Task directions —
Of the entries below, restate word for word only the section that runs from the line with "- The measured" to the line with "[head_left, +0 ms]", counting both ends.

Items from a dataset:
-*-

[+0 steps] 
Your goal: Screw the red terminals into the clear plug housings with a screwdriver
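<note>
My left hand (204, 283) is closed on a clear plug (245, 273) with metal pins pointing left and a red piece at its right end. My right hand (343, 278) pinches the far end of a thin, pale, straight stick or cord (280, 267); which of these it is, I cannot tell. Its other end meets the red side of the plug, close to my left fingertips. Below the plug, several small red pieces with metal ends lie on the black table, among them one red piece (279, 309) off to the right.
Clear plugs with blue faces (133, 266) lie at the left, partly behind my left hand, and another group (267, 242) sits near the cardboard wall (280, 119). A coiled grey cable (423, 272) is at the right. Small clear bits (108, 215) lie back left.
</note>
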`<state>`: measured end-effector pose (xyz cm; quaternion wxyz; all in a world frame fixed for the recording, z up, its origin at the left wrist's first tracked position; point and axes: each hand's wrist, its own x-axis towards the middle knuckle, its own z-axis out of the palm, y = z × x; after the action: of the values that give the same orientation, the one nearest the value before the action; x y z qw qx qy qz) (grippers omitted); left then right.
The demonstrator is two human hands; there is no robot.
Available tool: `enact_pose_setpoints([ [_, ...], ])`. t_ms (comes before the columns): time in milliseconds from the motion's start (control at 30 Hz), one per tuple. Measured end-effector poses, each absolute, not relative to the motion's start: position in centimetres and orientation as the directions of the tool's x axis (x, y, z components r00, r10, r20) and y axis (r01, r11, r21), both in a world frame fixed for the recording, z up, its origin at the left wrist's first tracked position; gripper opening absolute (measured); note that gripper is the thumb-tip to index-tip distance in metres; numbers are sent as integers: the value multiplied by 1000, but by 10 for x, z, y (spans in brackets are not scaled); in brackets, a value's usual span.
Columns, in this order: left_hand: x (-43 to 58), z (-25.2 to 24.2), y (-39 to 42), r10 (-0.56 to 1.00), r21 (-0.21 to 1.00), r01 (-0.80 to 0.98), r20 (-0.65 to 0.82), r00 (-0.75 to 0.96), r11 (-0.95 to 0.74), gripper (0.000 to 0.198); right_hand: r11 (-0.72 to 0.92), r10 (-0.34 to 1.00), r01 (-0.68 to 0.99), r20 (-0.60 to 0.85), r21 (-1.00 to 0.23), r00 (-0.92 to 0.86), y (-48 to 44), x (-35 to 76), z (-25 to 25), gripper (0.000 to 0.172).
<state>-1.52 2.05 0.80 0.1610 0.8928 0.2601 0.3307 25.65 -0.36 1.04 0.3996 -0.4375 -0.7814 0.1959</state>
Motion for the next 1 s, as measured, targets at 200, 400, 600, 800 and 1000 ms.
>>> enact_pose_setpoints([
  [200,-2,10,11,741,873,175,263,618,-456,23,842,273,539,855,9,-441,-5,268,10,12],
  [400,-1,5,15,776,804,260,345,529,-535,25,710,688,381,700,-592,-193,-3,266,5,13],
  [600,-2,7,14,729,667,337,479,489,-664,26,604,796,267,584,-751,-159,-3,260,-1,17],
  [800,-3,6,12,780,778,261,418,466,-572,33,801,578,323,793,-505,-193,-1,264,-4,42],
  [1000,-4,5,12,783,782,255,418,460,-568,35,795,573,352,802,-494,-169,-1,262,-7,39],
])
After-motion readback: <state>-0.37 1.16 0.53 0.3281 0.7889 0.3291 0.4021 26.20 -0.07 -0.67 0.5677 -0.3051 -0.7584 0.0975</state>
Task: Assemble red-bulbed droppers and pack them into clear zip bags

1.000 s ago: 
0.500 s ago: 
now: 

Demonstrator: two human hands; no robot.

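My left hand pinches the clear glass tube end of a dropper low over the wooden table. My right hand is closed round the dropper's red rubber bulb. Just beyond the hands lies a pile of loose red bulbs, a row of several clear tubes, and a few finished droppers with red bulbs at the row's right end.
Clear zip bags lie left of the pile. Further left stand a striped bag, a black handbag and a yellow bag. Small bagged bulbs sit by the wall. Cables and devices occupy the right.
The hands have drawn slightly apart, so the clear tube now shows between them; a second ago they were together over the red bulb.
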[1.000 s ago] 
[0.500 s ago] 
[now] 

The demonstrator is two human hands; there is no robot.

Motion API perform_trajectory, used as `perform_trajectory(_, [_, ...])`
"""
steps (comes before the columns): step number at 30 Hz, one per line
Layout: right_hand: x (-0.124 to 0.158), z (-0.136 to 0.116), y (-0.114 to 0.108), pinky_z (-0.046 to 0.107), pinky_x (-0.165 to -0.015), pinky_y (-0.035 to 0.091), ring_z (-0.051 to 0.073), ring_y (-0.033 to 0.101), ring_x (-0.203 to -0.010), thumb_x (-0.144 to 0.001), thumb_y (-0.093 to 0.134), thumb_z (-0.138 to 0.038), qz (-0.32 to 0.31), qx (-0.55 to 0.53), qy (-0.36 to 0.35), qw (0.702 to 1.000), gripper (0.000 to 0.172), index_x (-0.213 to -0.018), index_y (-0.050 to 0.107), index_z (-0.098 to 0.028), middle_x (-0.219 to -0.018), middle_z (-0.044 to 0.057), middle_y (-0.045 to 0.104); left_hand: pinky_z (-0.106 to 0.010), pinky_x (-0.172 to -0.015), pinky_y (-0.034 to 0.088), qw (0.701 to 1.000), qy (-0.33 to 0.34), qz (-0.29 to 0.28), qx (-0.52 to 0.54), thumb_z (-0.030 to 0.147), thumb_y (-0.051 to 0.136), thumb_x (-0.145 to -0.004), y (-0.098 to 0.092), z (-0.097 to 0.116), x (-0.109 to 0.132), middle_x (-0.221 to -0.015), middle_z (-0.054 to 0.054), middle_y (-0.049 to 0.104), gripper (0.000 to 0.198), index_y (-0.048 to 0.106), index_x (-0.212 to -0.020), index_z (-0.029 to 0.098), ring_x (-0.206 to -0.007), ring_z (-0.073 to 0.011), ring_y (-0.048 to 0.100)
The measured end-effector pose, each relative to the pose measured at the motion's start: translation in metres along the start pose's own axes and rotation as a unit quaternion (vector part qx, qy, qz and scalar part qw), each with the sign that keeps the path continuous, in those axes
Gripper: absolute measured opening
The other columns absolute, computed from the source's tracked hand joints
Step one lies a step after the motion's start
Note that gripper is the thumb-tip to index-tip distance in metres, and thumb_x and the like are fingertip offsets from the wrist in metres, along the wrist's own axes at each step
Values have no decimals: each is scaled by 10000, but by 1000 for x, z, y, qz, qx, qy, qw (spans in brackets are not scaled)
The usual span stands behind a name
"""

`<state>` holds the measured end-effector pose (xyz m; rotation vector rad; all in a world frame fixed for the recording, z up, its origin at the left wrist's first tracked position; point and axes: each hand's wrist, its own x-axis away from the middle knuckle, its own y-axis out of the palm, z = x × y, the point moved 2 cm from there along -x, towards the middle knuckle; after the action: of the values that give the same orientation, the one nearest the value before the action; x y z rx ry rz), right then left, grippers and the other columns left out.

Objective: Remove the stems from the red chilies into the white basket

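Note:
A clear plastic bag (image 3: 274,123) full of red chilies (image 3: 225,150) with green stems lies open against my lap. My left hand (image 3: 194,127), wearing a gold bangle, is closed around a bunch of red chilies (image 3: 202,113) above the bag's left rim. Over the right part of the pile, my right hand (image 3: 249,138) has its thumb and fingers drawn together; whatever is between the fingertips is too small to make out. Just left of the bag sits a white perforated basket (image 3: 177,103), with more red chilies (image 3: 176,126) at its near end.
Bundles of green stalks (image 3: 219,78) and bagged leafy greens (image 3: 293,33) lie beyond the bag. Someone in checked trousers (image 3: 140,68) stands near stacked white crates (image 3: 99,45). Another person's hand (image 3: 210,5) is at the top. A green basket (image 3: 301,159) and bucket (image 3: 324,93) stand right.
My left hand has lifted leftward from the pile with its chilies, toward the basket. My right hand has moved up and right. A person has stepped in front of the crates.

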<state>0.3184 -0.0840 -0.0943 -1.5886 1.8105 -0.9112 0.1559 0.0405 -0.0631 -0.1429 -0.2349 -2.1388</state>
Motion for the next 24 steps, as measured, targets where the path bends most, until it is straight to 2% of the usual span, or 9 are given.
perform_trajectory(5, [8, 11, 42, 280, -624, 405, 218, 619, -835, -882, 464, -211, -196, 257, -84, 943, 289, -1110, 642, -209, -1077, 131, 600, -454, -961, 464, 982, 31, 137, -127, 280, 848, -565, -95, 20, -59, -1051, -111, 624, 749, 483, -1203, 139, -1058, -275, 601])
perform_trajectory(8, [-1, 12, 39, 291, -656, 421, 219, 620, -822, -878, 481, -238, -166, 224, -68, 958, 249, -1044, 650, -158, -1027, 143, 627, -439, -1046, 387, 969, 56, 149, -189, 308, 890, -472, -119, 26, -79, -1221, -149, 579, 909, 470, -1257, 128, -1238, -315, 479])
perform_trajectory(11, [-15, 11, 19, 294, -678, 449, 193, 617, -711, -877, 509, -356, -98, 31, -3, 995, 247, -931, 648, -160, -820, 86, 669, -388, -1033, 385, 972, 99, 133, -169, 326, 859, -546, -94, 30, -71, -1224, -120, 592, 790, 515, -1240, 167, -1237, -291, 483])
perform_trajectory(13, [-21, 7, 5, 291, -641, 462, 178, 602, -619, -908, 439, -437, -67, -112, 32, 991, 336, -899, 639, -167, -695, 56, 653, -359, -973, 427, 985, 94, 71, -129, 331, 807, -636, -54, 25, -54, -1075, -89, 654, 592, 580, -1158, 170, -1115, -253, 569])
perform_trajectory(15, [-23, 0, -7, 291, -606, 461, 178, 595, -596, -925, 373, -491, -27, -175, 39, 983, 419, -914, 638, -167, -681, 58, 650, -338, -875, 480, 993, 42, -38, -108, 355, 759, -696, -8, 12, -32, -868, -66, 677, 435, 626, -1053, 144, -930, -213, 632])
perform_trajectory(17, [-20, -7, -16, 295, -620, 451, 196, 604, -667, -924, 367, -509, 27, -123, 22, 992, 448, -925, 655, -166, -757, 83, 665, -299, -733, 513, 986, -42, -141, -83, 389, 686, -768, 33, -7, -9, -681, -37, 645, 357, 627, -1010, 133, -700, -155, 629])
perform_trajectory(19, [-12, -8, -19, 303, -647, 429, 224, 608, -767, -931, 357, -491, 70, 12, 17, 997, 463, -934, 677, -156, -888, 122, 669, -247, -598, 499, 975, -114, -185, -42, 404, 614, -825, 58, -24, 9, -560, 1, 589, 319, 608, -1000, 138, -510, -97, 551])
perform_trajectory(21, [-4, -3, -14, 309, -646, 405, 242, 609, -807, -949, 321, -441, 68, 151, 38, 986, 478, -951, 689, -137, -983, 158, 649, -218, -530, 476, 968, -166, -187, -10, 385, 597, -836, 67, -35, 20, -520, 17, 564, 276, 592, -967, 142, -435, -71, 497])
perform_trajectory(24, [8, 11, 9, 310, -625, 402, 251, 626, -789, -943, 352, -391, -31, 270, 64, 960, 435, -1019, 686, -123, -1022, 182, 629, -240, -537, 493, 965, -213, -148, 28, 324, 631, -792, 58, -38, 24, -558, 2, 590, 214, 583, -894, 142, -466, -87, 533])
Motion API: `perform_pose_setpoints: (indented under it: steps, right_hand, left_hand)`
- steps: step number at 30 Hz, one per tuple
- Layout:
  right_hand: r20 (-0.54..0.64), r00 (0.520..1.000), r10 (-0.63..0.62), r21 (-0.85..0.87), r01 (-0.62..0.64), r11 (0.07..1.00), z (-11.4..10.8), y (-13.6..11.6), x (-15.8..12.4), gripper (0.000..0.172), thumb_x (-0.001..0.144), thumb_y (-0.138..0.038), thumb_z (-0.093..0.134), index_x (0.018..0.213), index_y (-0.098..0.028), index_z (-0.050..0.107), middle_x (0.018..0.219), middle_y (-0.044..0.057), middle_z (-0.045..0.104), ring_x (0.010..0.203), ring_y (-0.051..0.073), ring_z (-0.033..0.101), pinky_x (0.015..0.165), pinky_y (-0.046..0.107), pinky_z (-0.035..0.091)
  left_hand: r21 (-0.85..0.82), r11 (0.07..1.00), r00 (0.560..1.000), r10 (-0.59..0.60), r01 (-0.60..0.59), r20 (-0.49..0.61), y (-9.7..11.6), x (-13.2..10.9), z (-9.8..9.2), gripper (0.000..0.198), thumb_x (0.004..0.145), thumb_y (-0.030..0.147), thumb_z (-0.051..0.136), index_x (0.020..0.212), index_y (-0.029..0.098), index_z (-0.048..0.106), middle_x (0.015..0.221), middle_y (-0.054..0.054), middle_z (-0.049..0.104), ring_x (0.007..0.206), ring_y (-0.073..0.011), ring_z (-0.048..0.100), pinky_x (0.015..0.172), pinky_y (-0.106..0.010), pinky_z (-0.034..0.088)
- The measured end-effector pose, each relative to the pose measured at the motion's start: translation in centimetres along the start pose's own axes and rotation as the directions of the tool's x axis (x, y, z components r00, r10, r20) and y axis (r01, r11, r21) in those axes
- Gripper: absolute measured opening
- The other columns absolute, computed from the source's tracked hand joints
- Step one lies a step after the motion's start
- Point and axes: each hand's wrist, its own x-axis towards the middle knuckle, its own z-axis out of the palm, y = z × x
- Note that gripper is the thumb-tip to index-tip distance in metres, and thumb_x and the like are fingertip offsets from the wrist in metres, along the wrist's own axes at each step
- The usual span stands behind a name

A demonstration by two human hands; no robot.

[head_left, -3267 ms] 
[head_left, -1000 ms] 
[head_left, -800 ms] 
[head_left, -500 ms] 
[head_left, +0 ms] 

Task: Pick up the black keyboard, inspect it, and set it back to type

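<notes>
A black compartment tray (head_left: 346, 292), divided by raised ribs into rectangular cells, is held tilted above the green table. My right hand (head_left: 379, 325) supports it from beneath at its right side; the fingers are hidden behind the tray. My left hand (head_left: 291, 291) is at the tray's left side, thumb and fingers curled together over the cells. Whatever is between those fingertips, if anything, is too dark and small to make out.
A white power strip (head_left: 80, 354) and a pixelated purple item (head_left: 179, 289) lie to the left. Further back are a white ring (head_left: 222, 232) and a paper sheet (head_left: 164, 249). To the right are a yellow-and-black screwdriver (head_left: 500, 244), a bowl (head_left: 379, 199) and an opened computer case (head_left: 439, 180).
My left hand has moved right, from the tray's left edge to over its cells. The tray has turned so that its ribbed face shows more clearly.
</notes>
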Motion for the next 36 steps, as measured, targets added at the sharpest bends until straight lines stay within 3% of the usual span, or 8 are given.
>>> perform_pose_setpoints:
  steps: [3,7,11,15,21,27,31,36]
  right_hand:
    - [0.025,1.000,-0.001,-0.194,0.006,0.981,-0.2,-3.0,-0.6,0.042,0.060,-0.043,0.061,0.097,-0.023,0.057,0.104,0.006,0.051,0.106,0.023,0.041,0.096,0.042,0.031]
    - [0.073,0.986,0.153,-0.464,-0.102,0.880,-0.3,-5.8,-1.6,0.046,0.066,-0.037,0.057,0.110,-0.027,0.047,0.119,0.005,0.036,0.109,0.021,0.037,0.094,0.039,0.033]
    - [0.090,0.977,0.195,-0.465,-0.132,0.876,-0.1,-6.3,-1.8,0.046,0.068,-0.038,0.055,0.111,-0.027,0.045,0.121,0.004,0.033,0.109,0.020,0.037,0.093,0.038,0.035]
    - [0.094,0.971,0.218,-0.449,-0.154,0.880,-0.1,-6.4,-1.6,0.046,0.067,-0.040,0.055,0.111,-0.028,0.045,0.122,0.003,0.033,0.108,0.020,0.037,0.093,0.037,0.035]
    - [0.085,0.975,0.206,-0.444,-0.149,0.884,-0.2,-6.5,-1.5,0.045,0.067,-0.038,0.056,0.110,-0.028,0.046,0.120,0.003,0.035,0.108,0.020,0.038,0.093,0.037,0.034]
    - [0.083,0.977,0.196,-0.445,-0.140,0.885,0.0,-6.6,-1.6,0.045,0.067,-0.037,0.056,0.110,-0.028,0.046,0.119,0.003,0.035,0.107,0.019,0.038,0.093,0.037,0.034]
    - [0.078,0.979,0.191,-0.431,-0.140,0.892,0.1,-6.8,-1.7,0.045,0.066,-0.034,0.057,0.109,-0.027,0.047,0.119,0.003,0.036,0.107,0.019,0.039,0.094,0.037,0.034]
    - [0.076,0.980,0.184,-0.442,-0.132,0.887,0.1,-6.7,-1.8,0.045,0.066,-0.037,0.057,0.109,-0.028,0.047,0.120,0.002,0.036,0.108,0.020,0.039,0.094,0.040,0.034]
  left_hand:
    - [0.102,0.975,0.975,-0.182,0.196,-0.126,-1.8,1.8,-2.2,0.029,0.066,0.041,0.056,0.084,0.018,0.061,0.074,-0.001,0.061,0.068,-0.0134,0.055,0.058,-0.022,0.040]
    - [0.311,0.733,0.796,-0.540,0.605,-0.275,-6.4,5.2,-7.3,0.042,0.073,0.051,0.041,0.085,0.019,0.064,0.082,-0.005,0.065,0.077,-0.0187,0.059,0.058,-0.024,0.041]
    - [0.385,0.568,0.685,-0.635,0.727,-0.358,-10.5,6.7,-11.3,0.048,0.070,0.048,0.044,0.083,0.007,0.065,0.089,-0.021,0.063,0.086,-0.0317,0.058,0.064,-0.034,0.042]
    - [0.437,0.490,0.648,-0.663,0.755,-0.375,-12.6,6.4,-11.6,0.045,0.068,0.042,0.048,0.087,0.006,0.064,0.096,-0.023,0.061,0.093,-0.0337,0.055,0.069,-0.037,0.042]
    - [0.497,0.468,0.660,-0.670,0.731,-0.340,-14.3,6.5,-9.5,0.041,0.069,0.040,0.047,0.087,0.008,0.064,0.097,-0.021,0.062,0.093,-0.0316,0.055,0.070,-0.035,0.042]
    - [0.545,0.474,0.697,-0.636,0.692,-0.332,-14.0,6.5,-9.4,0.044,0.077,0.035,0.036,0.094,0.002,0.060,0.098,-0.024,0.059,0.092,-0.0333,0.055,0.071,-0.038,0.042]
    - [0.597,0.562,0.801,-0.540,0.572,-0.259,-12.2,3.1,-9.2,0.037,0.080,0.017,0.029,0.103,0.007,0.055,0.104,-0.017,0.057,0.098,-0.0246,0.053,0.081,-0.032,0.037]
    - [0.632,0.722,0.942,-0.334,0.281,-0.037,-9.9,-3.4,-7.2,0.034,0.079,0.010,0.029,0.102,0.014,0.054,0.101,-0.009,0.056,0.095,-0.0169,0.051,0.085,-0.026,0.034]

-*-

Written solution —
- The measured end-effector pose, each relative to the pose measured at the motion's start: translation in centimetres along the start pose's own axes and rotation as the directions of the tool's x axis (x, y, z components r00, r10, r20) and y axis (r01, r11, r21) in those axes
- Gripper: absolute measured opening
- The other columns absolute, computed from the source's tracked hand joints
- Step one lies a step after the motion's start
- Point and axes: each hand's wrist, its own x-axis towards the middle knuckle, its own z-axis out of the palm, y = z × x
- Note that gripper is the thumb-tip to index-tip distance in metres, and thumb_x and the like are fingertip offsets from the wrist in metres, along the wrist's own axes at each step
- The usual span stands behind a name

A demonstration by two human hands; no robot.

[head_left, -3267 ms] 
[head_left, -1000 ms] 
[head_left, -800 ms] 
[head_left, -500 ms] 
[head_left, +0 ms] 

The output above is complete as it stands.